EXERCISE DETAILS: You are asked to copy the entire listing exactly, apart from its pictures.

=======

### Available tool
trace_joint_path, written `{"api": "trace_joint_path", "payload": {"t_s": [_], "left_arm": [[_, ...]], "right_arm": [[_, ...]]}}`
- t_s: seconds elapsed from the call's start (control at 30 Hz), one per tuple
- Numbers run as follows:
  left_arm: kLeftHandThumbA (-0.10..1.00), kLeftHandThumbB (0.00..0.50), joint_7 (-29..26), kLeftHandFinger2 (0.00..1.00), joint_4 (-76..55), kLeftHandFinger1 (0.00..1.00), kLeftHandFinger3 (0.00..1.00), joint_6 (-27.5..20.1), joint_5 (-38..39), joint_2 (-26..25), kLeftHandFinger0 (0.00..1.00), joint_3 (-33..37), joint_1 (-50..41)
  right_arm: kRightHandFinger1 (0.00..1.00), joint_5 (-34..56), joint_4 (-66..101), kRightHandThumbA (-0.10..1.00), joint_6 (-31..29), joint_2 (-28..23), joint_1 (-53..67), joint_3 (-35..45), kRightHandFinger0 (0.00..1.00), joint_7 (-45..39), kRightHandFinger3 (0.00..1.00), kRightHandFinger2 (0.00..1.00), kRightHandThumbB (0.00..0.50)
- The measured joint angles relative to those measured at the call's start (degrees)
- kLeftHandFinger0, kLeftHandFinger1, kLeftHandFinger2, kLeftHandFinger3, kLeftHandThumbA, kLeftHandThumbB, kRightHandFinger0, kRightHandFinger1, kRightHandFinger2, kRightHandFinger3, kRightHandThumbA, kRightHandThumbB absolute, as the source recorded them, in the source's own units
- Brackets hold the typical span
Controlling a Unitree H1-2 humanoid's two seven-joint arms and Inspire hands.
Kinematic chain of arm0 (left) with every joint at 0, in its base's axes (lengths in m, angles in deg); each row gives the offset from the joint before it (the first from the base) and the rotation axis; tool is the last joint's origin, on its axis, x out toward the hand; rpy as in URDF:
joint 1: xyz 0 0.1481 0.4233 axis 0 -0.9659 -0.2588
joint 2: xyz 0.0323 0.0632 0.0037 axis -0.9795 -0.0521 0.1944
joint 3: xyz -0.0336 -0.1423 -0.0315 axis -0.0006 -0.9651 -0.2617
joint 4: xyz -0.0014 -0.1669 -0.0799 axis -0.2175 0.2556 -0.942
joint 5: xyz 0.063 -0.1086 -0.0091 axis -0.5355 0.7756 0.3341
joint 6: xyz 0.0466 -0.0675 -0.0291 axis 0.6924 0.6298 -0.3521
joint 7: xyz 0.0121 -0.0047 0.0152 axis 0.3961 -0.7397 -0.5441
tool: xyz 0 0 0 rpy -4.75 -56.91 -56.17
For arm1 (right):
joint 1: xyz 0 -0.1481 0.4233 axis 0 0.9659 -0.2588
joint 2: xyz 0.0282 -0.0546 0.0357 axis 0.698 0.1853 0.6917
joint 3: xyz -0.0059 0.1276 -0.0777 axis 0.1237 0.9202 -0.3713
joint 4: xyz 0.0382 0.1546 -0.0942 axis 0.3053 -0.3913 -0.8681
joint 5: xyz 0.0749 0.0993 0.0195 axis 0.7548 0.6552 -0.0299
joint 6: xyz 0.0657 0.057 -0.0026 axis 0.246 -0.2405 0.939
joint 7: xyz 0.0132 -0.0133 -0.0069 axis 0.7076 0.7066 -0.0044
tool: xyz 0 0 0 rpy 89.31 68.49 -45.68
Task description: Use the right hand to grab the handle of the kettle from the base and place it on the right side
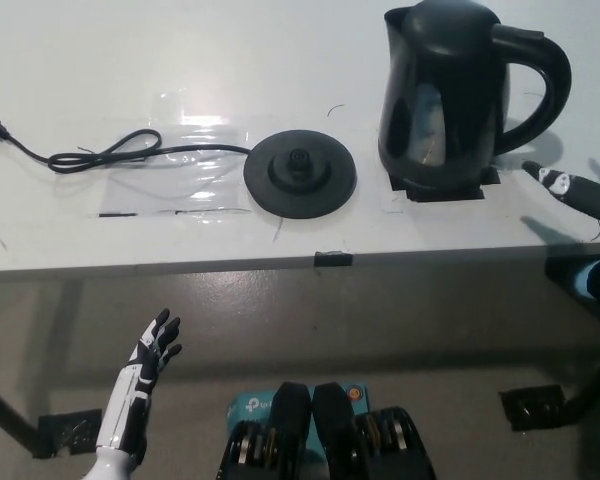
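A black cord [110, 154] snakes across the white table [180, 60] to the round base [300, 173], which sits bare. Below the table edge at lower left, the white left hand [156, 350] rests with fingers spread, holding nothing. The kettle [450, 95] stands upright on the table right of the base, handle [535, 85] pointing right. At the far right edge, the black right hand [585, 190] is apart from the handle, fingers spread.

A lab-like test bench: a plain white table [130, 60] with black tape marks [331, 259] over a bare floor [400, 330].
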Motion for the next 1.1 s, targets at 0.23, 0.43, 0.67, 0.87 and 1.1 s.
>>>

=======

ANSWER SPACE:
### Available tool
trace_joint_path, written `{"api": "trace_joint_path", "payload": {"t_s": [_], "left_arm": [[_, ...]], "right_arm": [[_, ...]]}}`
- t_s: seconds elapsed from the call's start (control at 30 Hz), one per tuple
- Numbers run as follows:
  left_arm: kLeftHandThumbA (-0.10..1.00), kLeftHandThumbB (0.00..0.50), joint_7 (-29..26), kLeftHandFinger2 (0.00..1.00), joint_4 (-76..55), kLeftHandFinger1 (0.00..1.00), kLeftHandFinger3 (0.00..1.00), joint_6 (-27.5..20.1), joint_5 (-38..39), joint_2 (-26..25), kLeftHandFinger0 (0.00..1.00), joint_3 (-33..37), joint_1 (-50..41)
  right_arm: kRightHandFinger1 (0.00..1.00), joint_5 (-34..56), joint_4 (-66..101), kRightHandThumbA (-0.10..1.00), joint_6 (-31..29), joint_2 (-28..23), joint_1 (-53..67), joint_3 (-35..45), kRightHandFinger0 (0.00..1.00), joint_7 (-45..39), kRightHandFinger3 (0.00..1.00), kRightHandFinger2 (0.00..1.00), kRightHandThumbB (0.00..0.50)
- The measured joint angles relative to those measured at the call's start (degrees)
- kLeftHandFinger0, kLeftHandFinger1, kLeftHandFinger2, kLeftHandFinger3, kLeftHandThumbA, kLeftHandThumbB, kRightHandFinger0, kRightHandFinger1, kRightHandFinger2, kRightHandFinger3, kRightHandThumbA, kRightHandThumbB absolute, as the source recorded them, in the source's own units
- Brackets hold the typical span
Controlling a Unitree H1-2 humanoid's two seven-joint arms and Inspire hands.
Kinematic chain of arm0 (left) with every joint at 0, in its base's axes (lengths in m, angles in deg); each row gives the offset from the joint before it (the first from the base) and the rotation axis; tool is the last joint's origin, on its axis, x out toward the hand; rpy as in URDF:
joint 1: xyz 0 0.1481 0.4233 axis 0 -0.9659 -0.2588
joint 2: xyz 0.0323 0.0632 0.0037 axis -0.9795 -0.0521 0.1944
joint 3: xyz -0.0336 -0.1423 -0.0315 axis -0.0006 -0.9651 -0.2617
joint 4: xyz -0.0014 -0.1669 -0.0799 axis -0.2175 0.2556 -0.942
joint 5: xyz 0.063 -0.1086 -0.0091 axis -0.5355 0.7756 0.3341
joint 6: xyz 0.0466 -0.0675 -0.0291 axis 0.6924 0.6298 -0.3521
joint 7: xyz 0.0121 -0.0047 0.0152 axis 0.3961 -0.7397 -0.5441
tool: xyz 0 0 0 rpy -4.75 -56.91 -56.17
For arm1 (right):
joint 1: xyz 0 -0.1481 0.4233 axis 0 0.9659 -0.2588
joint 2: xyz 0.0282 -0.0546 0.0357 axis 0.698 0.1853 0.6917
joint 3: xyz -0.0059 0.1276 -0.0777 axis 0.1237 0.9202 -0.3713
joint 4: xyz 0.0382 0.1546 -0.0942 axis 0.3053 -0.3913 -0.8681
joint 5: xyz 0.0749 0.0993 0.0195 axis 0.7548 0.6552 -0.0299
joint 6: xyz 0.0657 0.057 -0.0026 axis 0.246 -0.2405 0.939
joint 7: xyz 0.0132 -0.0133 -0.0069 axis 0.7076 0.7066 -0.0044
tool: xyz 0 0 0 rpy 89.31 68.49 -45.68
Task description: Use the right hand to grab the handle of the kettle from the base and place it on the right side
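A black cord [110, 154] snakes across the white table [180, 60] to the round base [300, 173], which sits bare. Below the table edge at lower left, the white left hand [156, 350] rests with fingers spread, holding nothing. The kettle [450, 95] stands upright on the table right of the base, handle [535, 85] pointing right. At the far right edge, the black right hand [585, 190] is apart from the handle, fingers spread.

A lab-like test bench: a plain white table [130, 60] with black tape marks [331, 259] over a bare floor [400, 330].
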Motion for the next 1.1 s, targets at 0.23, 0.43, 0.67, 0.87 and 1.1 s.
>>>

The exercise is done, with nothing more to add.